As 2019 comes to a close, I am left with a sense of anxiety and uncertainty for not only the future of our province, but especially for those in my riding of Peace River North.

This year has been especially difficult for those in the forestry industry, many losing their jobs or coping with curtailments. Instead of offering any relief or solutions for a sector in desperate need, Forestry Minister Doug Donaldson has denied its even a crisis and Ravi Kahlon has gone on to say there are “too
many mills”.

The government in Victoria has proven just out of touch they are with the needs of people around this province and continue to do little to help – meanwhile affected workers are struggling to put food on the table.

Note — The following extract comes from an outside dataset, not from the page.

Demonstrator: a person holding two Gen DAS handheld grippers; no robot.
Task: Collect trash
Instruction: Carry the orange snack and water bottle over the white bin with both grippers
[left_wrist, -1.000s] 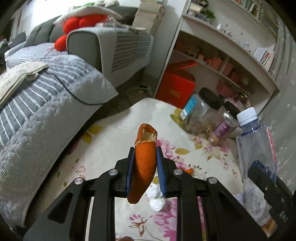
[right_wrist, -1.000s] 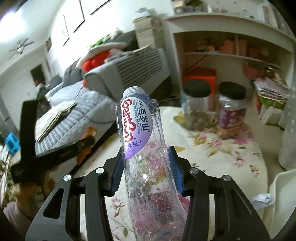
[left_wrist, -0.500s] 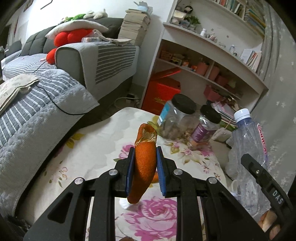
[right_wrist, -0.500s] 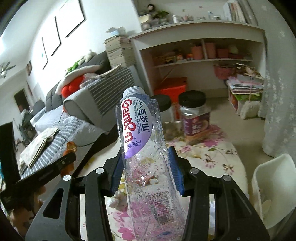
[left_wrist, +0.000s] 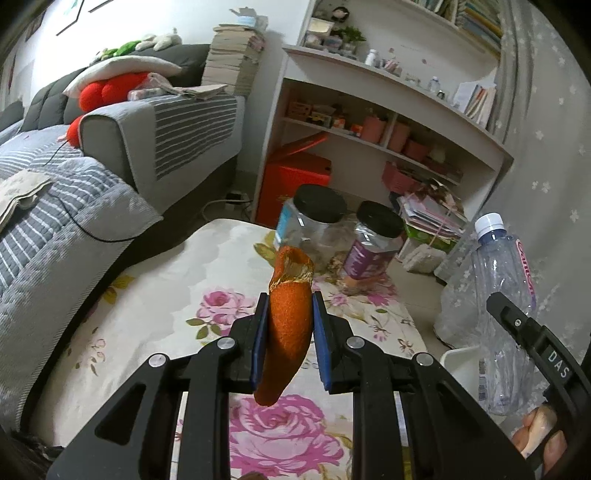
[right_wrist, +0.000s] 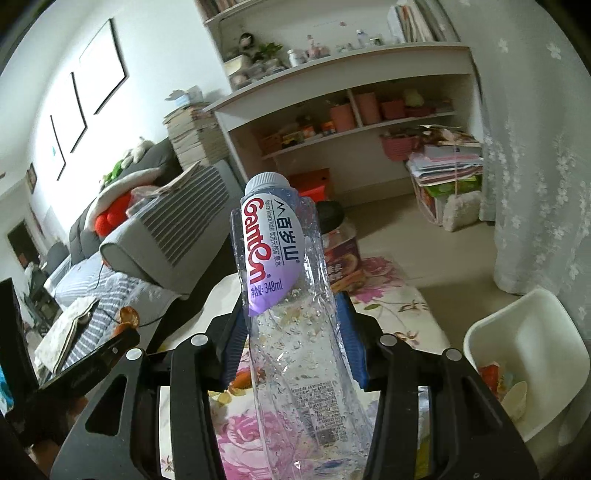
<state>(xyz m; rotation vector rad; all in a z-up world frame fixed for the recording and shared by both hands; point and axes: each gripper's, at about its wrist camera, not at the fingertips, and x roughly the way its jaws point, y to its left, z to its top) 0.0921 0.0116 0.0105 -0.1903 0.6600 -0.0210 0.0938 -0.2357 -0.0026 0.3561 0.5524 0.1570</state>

For months, the BC Liberals have been demanding action from a government missing in action. Yet instead John Horgan commented that communities crying out for help are more like ‘spoiled children’.

Not the words people can find comfort in at Christmas, especially after being out of work for months or looking into an uncertain future.

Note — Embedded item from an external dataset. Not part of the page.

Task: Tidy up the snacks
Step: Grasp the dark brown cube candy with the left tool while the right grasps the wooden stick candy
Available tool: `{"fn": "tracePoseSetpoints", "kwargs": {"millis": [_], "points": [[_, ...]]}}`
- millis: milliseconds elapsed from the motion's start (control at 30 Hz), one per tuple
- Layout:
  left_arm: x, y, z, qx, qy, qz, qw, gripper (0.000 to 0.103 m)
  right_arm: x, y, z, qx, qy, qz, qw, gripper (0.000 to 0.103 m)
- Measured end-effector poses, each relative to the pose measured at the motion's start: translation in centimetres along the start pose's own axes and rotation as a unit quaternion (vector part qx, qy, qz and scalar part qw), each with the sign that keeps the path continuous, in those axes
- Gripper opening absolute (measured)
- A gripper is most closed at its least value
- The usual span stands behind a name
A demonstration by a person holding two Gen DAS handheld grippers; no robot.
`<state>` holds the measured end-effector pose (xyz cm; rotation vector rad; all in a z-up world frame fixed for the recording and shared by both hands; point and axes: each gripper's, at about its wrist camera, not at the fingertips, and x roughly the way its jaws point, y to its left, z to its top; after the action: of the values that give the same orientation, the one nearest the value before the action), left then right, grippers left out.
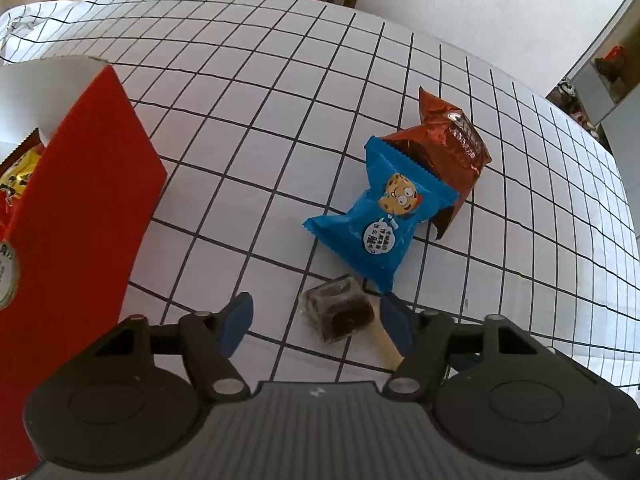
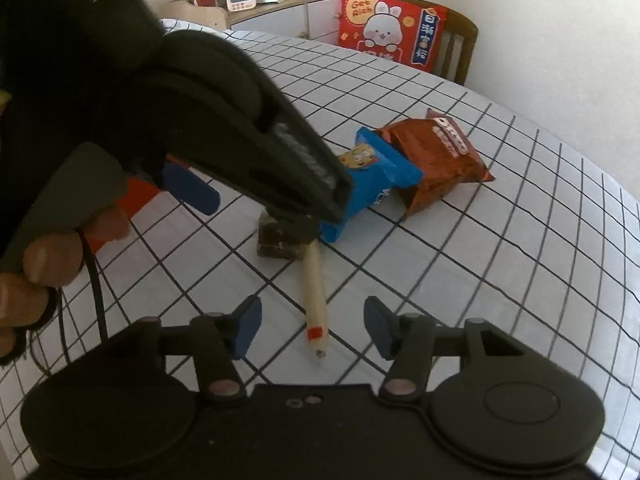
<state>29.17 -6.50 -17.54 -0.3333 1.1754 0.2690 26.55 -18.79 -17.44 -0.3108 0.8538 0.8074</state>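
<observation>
Hovering with jaws spread around the small dark wrapped candy (image 1: pixel 338 312) just beside the blue cookie packet (image 1: pixel 384 216) on the desk, the left gripper (image 1: pixel 316 320) is facing something light, slippery, best pinched across its flat sides, while the right gripper (image 2: pixel 312 326) is waiting open over the sausage stick (image 2: pixel 314 296).

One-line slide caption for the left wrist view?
Open left gripper straddles a brown wrapped cube, with blue and brown snack packets beyond and the red box alongside.

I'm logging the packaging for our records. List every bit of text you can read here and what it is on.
"Get Rich": red cushion on the chair.
Chinese characters on that cushion's blue strip: not reliably legible.
White brand lettering on the brown packet: too blurred.
Chinese text in the blue packet speech bubble: too small.
</observation>
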Motion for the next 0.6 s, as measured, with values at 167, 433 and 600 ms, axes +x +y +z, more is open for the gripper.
{"fn": "tracePoseSetpoints", "kwargs": {"millis": [167,433,600], "points": [[0.5,-0.2,0.1,0.004,0.005,-0.008,1.0000,0.057,0.7,0.3,0.3,-0.008,-0.006,-0.003,1.000,0.043],[0.9,-0.4,0.1,0.008,0.009,-0.023,0.9997,0.040,1.5,0.8,0.4,-0.022,-0.001,-0.016,1.000,0.027],[0.8,0.0,0.1,0.000,0.011,-0.025,0.9996,0.038,1.4,1.1,0.0,-0.019,-0.004,-0.026,0.999,0.018]]}}
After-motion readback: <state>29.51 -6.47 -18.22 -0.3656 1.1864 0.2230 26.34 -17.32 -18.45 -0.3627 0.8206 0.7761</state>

This year, Peace region farmers and ranchers have faced challenging times with only a few producers able to completely harvest their crops. Cashflow is a pressing issue, and with poor harvest conditions and lower canola prices, hardworking people who own and operate these farms and ranchers are in real
jeopardy going into the next year. Government needs to be there for our farmers.

To top it off, contrary to government promises, life is not getting more affordable for British Columbians.

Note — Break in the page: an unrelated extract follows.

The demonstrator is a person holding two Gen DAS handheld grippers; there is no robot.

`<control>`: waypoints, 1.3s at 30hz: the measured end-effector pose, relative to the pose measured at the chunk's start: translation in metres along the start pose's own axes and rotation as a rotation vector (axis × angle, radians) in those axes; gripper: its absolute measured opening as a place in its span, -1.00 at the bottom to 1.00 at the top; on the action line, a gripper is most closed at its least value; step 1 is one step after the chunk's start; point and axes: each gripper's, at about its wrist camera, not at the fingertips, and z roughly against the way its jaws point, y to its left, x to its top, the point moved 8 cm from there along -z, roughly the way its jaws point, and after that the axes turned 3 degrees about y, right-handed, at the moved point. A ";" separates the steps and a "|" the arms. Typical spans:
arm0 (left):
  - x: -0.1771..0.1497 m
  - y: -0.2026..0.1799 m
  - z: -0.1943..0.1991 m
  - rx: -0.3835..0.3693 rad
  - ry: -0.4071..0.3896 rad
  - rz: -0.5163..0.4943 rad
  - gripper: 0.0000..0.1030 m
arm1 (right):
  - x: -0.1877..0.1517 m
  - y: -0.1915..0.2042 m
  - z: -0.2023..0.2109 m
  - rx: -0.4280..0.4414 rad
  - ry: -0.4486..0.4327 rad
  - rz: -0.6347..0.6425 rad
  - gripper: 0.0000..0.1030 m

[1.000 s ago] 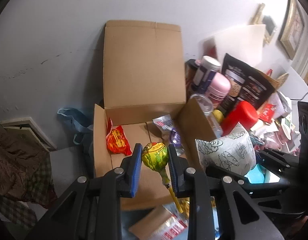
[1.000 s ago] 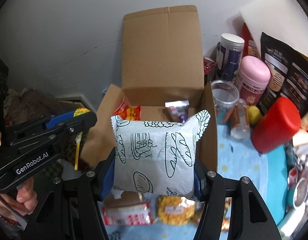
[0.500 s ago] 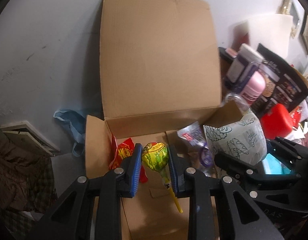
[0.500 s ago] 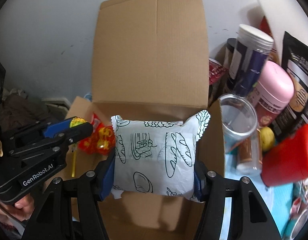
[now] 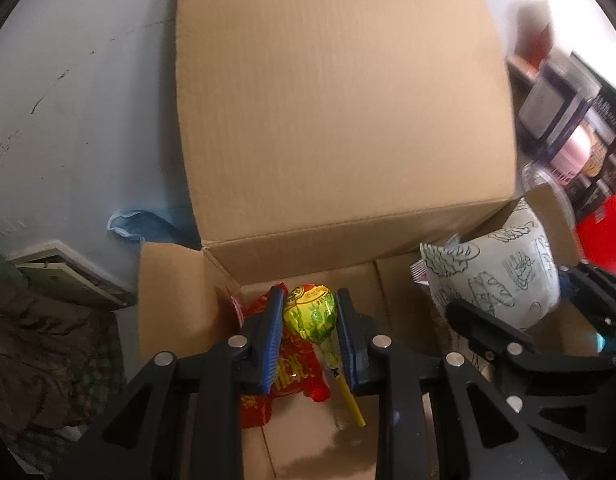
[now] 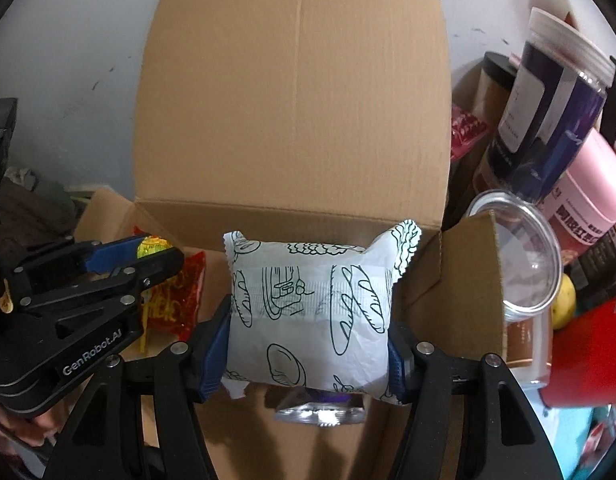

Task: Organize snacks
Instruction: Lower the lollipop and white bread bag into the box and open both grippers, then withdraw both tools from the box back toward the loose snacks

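Note:
An open cardboard box (image 5: 339,120) (image 6: 296,120) stands against the wall, lid up. My left gripper (image 5: 309,320) is shut on a yellow-green lollipop (image 5: 311,316) and holds it inside the box, over a red snack packet (image 5: 296,368). My right gripper (image 6: 308,328) is shut on a white bread packet with black drawings (image 6: 311,304) and holds it over the box's right half. A silver and purple packet (image 6: 319,410) lies on the box floor under it. The left gripper (image 6: 120,256) and the red packet (image 6: 176,300) show at left in the right wrist view; the bread packet (image 5: 495,276) shows at right in the left wrist view.
Right of the box stand a clear plastic cup (image 6: 519,260), a pink canister (image 6: 583,196), a dark blue jar with a white lid (image 6: 547,92) and a red container (image 6: 587,352). A blue cloth (image 5: 148,224) lies left of the box by the wall.
Both grippers have moved forward and down into the open box, each with its snack still held. The box now fills most of both views.

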 end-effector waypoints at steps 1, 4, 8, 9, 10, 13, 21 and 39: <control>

ICBC rates are skyrocketing, gas prices are among the highest in North America and the NDP, supported by the Green Party, have maintained their 19 new and increased taxes. But don’t rely on Victoria to be providing anything new come 2020; the cracks are starting to show as continuous fiscal updates portray a bleak future for B.C.’s budget. After inheriting a billion-dollar surplus from the BC Liberals, the NDP is teetering on the edge of a fiscal deficit after just two years.

The NDP have had to say no to key election promises because they are simply out of money. It’s clear there is reason to worry looking ahead to 2020, costs are rising and long-standing programs that communities have come to rely on, such as the Rural Dividend Fund, are left on the cutting room floor.

However, I promise to all my constituents that I will continue to work hard to ensure their interests are heard at the Legislature.

I look forward to seeing many of you over the holiday season. On behalf of myself and staff, may the Christmas season fill your home with joy, your heart with love and your life with laughter.